*Task statement*
Write out the data below exactly, beginning with the first line and ending once the line that has "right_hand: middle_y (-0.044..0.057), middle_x" is written.

******************************

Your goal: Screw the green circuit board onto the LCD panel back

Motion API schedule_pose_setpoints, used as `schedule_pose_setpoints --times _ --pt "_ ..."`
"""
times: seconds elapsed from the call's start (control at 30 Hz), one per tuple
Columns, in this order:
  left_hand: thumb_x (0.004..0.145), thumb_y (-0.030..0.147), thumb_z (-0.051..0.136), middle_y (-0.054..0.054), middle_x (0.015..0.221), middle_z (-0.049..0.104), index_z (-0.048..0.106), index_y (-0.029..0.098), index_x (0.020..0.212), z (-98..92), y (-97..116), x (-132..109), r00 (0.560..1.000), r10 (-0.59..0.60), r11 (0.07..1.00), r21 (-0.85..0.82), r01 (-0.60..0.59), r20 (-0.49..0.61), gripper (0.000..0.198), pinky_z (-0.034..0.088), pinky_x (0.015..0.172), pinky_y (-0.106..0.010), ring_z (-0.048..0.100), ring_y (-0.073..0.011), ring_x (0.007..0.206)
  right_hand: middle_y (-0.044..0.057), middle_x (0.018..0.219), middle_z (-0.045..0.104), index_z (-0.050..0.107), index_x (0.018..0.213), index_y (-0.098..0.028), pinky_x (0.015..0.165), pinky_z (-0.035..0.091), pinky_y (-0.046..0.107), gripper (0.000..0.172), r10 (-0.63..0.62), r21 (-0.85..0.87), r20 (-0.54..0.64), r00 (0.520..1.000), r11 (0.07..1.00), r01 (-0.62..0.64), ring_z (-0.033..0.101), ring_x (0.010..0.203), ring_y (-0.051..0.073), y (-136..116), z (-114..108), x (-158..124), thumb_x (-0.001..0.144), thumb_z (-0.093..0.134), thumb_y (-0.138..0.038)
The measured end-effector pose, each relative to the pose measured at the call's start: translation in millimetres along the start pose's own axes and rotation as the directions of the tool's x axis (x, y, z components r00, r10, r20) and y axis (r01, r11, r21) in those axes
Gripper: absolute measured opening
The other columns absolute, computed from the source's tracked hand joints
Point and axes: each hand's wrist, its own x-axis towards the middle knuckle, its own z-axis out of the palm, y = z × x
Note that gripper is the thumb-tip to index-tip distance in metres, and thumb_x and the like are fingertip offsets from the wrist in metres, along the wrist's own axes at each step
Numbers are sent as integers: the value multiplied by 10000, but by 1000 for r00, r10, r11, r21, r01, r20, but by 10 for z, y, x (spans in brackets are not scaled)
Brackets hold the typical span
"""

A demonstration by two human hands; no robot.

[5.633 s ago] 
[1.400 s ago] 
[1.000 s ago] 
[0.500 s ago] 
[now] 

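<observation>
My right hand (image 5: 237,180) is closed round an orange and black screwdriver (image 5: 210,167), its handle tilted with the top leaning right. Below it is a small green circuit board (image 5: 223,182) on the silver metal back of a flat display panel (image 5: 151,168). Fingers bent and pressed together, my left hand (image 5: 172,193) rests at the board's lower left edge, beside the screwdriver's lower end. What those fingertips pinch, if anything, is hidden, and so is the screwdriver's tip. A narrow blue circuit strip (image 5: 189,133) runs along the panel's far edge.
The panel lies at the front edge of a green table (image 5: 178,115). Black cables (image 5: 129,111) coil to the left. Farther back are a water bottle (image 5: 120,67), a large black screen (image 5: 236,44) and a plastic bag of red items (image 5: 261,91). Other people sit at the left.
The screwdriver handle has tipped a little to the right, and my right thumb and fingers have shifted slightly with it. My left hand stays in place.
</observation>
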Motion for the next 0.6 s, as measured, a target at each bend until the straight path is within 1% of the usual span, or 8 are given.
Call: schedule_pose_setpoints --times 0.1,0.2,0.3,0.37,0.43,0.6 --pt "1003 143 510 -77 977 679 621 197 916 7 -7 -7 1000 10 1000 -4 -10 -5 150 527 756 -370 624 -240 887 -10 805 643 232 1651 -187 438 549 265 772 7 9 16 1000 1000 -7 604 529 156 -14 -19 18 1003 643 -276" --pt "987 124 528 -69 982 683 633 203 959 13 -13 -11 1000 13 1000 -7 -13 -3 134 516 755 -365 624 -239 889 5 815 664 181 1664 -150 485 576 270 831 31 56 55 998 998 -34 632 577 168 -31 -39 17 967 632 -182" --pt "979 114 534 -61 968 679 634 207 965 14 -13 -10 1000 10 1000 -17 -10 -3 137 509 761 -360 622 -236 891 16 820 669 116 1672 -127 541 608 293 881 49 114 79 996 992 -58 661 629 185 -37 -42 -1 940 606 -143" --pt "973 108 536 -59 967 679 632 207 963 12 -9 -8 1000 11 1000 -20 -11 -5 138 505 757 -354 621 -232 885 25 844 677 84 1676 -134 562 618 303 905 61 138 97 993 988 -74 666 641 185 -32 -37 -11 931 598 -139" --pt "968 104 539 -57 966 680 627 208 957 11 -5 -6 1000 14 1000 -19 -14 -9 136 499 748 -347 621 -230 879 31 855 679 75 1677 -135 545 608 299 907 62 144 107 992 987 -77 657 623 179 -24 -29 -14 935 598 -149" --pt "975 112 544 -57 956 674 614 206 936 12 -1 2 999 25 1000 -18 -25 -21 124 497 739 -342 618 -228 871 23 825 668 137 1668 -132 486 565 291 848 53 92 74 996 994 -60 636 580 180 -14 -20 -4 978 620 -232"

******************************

*Result of this exercise*
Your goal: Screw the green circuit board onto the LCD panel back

Motion API schedule_pose_setpoints, used as `schedule_pose_setpoints --times _ --pt "_ ..."`
"""
times: seconds elapsed from the call's start (control at 30 Hz), one per tuple
Columns, in this order:
  left_hand: thumb_x (0.004..0.145), thumb_y (-0.030..0.147), thumb_z (-0.051..0.136), middle_y (-0.054..0.054), middle_x (0.015..0.221), middle_z (-0.049..0.104), index_z (-0.048..0.106), index_y (-0.029..0.098), index_x (0.020..0.212), z (-98..92), y (-97..116), x (-132..109), r00 (0.560..1.000), r10 (-0.59..0.60), r11 (0.07..1.00), r21 (-0.85..0.82), r01 (-0.60..0.59), r20 (-0.49..0.61), gripper (0.000..0.198), pinky_z (-0.034..0.088), pinky_x (0.015..0.172), pinky_y (-0.106..0.010), ring_z (-0.048..0.100), ring_y (-0.073..0.011), ring_x (0.007..0.206)
  right_hand: middle_y (-0.044..0.057), middle_x (0.018..0.219), middle_z (-0.045..0.104), index_z (-0.050..0.107), index_x (0.018..0.213), index_y (-0.098..0.028), pinky_x (0.015..0.165), pinky_z (-0.035..0.091), pinky_y (-0.046..0.107), gripper (0.000..0.172), r10 (-0.63..0.62), r21 (-0.85..0.87), r20 (-0.54..0.64), r00 (0.520..1.000), r11 (0.07..1.00), r01 (-0.62..0.64), ring_z (-0.033..0.101), ring_x (0.010..0.203), ring_y (-0.051..0.073), y (-136..116), z (-114..108), x (-158..124), thumb_x (-0.001..0.144), thumb_z (-0.093..0.134), thumb_y (-0.138..0.038)

No more output is needed.